Beneath this instruction is a block of data; output from it exactly the lines that run from the one containing "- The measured" through the one containing "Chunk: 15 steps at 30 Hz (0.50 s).", inclusive.

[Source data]
::::
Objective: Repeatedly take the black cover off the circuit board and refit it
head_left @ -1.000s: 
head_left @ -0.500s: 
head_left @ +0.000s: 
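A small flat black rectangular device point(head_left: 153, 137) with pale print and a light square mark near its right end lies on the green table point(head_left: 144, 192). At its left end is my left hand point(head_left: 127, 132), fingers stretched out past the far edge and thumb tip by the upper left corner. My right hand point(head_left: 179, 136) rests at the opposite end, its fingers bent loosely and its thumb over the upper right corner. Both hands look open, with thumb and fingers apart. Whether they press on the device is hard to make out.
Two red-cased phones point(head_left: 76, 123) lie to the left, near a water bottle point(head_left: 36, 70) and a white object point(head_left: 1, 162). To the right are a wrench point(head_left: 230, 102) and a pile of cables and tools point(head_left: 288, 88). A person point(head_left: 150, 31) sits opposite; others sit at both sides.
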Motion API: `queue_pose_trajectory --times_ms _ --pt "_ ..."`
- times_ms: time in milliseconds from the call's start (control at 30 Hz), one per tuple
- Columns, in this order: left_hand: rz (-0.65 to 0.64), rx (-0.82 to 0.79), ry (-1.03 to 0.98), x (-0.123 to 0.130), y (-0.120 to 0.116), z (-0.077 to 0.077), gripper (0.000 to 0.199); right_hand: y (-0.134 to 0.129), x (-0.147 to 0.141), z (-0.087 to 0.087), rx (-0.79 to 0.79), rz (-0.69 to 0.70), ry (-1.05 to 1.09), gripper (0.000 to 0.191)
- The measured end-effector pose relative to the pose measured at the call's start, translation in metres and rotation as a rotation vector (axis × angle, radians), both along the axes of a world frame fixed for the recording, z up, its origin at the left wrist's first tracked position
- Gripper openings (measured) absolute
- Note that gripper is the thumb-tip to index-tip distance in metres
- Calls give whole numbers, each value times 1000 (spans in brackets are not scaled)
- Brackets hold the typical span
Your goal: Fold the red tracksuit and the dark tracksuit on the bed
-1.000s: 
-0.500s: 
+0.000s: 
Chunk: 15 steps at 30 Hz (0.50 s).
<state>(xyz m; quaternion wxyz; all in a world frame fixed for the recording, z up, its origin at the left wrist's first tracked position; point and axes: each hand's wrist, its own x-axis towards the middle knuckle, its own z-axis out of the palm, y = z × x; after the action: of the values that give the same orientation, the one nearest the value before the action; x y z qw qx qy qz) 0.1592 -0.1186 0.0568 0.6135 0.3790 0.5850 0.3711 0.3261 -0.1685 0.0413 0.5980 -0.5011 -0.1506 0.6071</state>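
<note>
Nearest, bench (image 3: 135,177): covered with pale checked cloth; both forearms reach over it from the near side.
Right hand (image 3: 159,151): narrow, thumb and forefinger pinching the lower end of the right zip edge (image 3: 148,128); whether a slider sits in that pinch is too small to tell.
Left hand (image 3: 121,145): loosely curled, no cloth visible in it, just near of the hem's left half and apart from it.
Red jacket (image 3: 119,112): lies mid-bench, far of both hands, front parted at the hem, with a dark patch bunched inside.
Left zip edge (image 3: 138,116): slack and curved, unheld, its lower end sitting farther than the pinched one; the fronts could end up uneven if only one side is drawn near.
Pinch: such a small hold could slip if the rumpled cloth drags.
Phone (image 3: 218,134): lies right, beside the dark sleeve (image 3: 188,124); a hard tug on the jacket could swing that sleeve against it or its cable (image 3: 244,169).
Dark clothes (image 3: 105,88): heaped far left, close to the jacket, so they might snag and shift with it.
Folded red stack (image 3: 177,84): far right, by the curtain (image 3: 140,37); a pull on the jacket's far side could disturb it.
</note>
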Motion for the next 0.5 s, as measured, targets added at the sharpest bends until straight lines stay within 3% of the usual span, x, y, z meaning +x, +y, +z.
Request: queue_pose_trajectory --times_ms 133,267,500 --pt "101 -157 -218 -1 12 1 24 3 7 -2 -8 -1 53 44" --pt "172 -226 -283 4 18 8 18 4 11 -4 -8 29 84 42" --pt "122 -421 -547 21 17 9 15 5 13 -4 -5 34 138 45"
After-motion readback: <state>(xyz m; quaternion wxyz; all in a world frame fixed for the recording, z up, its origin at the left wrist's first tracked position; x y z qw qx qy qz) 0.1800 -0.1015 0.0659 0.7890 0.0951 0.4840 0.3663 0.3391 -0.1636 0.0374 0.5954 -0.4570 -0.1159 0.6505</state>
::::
» Answer to the exercise
- The measured end-effector pose relative to the pose measured at the call's start, translation in metres and rotation as a rotation vector (axis × angle, radians), both along the axes of a world frame fixed for the recording, z up, its origin at the left wrist's first tracked position
- Gripper openings (measured) absolute
- Note that gripper is the thumb-tip to index-tip distance in metres
- Calls give whole numbers, each value times 1000 (spans in brackets are not scaled)
- Brackets hold the typical span
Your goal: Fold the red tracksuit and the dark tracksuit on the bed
-1.000s: 
-0.500s: 
+0.000s: 
Chunk: 15 steps at 30 Hz (0.50 s).

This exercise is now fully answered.